Tutta la rappresentazione è un déjà vu nel quale Latini mette tanta roba, tanta precisione e fatica ma come un bravo madonnaro che rifà L’ultima cena di Leonardo. Bene e De Berardinis, così come Perla Peragallo, erano poeti della scena in quanto trascendevano la propria esperienza personale e la rendevano universale innalzandosi a grandi concetti e principi. Il loro rapporto col mondo diventava il rapporto dell’Uomo col mondo perché sapevano che dal microcosmo di un singolo individuo, dalla sua visione parziale delle cose, può nascere una scintilla che per un istante illumina anche allo spettatore il buio nel quale siamo immersi.
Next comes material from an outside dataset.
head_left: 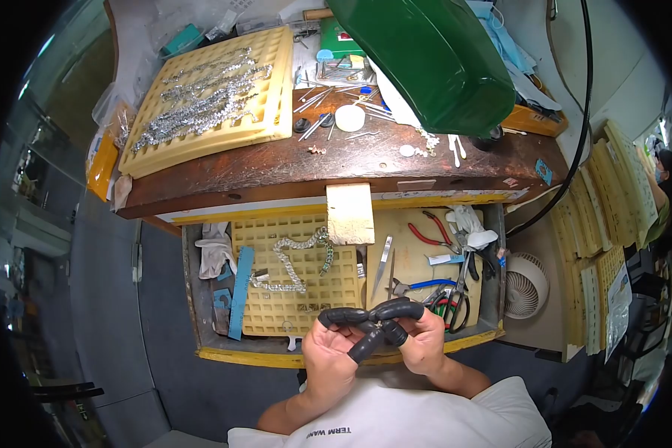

Invece qui la sensazione è che lo spettacolo sia chiuso dentro “Il Sé” di Latini, come se l’attore lo abbia fatto solo per la propria persona, un viaggio esclusivo che il pubblico deve limitarsi ad osservare nella sua articolazione tecnica e magari ammirare come i bambini guardano felici decollare l’aereo dai bordi del campo d’aviazione di Fiumicino.
C’è molto in tutto ciò di una generazione nata negli anni Settanta-Ottanta che, nel suo movimento collettivo e fatti salvi i casi individuali, ritiene la forma di per sé contenuto e poetica la vaghezza sostanziale di un atteggiamento genericamente lirico. Esigendo sovente un consenso il cui eventuale rifiuto è una responsabilità da addossare non all’artista ma alla platea, involuta e incapace di capire la modernità. Ma la modernità appartiene a chi l’ha costruita, a Leo, Perla e Carmelo, non ai loro epigoni. Poi è pur sempre vero che i madonnari sono anch’essi dei pittori, spesso tecnicamente molto bravi.